Gonzales v. Planned Parenthood, 759 F.3d 1112 (9th Cir. 2014)
In Gonzales, the relator alleged that the defendant knowingly submitted false claims for reimbursement to the California Department of Health Care Services (California DHS) in violation of the FCA and included, as exhibits, letters between the defendant and California DHS to support the allegations. The district court dismissed the complaint based on the government’s knowledge of the allegedly improper practice.
On appeal, the Ninth Circuit affirmed. It found that the plaintiff’s claims were “compellingly contradicted” by the exhibits that showed that the defendant explained its billing practices to California DHS and that California DHS acknowledged its concern that “conflicting, unclear, or ambiguous misrepresentations have been made to providers” about the proper billing practices. Id. at 1115. In light of the letters, the Ninth Circuit held “[t]hat these attachments fatally undercut Gonzalez’s allegations of knowing falsity to the point where he cannot state a plausible claim under the FCA.” The Court continued: “Stated simply, even if bills sent by [defendant] were false in portraying its costs, one cannot plausibly conclude that there was knowing falsity on the part of [defendant] given the explicit statements addressing this subject made by the State of California through [California DHS] and the State’s silence after being told what procedures [defendant] was following.” Id. at 1116. Although the opinion does not explicitly mention “government knowledge,” it effectively affirms dismissal at the motion-to-dismiss stage based on government knowledge evident from the complaint.

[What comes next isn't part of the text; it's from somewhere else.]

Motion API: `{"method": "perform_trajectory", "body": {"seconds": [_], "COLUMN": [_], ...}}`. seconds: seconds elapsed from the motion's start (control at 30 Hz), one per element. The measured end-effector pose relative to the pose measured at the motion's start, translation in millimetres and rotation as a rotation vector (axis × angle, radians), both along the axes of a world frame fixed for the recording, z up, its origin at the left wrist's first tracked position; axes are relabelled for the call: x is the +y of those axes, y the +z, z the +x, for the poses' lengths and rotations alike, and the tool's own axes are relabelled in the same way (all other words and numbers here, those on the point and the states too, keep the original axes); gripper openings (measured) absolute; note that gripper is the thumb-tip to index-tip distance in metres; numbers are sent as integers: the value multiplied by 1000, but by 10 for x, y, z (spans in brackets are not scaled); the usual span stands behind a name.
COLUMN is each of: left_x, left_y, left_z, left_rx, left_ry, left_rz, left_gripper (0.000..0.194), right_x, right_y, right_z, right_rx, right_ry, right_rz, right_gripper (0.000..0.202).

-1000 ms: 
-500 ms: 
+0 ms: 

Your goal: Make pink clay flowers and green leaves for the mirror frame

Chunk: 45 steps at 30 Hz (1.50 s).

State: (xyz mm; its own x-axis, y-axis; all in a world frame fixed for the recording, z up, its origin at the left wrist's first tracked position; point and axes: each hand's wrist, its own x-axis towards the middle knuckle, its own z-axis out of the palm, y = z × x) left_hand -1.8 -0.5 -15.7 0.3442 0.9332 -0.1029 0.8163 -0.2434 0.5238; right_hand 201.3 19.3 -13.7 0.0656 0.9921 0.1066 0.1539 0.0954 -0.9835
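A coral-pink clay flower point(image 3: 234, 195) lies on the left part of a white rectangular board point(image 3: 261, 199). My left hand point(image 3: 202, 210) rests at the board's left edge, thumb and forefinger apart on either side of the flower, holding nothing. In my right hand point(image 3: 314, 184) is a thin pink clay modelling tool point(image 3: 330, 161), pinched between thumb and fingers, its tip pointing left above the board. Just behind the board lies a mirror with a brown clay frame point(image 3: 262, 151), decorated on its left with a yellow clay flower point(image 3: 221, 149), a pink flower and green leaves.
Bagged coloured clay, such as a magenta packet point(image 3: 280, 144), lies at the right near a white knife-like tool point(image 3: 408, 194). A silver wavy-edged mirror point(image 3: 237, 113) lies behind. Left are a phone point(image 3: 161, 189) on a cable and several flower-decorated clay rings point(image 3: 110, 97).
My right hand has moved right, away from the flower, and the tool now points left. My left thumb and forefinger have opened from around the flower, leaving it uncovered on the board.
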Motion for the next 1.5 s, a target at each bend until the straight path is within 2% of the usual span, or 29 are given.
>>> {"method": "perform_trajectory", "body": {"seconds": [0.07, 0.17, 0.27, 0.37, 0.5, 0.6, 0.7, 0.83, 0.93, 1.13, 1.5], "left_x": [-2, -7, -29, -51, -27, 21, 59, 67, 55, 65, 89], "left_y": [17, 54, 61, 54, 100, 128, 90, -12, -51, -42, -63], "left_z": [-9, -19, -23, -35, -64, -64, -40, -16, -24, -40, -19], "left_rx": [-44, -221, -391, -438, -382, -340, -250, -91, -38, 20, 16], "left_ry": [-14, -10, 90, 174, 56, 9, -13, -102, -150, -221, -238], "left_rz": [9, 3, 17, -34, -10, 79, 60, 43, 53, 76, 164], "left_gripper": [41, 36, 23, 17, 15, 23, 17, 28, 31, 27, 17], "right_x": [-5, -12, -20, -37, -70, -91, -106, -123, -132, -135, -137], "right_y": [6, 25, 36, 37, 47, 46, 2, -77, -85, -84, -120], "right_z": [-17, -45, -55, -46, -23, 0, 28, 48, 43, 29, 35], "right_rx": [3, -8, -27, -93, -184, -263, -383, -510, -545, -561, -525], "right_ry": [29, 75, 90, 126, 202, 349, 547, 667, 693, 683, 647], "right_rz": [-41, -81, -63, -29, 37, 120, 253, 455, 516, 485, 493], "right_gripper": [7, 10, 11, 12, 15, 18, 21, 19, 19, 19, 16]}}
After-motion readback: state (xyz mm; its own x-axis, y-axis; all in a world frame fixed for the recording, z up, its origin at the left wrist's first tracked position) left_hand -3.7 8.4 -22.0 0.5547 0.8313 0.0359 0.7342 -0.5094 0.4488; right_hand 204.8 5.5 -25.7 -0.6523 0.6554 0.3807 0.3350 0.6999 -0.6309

United States v. Bollinger Shipyards, Inc., – F.3d – , 2014 WL 7335007 (5th Cir. Dec. 23, 2014)
In Bollinger, the government filed an FCA action alleging that Bollinger knowingly submitted false statements and false claims to the government related to a government contract for modifying several U.S. Coast Guard vessels. The district court dismissed the case for failure to state a claim under Fed. R. Civ. P. 12(b)(6), and the government appealed.
On appeal, after construing the standards under Rules 12(b)(6) and 9(b), the Fifth Circuit reversed. First, the Court found the district court erred by requiring the government to plead the knowledge element with particularity under Rule 9(b). It noted that, while Rule 9(b) requires particular details to be pleaded, “knowledge need not be pled with particularity.” Bollinger, 2014 WL 7335007, at *4. Under that more lenient standard, the Court found that the government adequately pleaded facts to establish knowledge.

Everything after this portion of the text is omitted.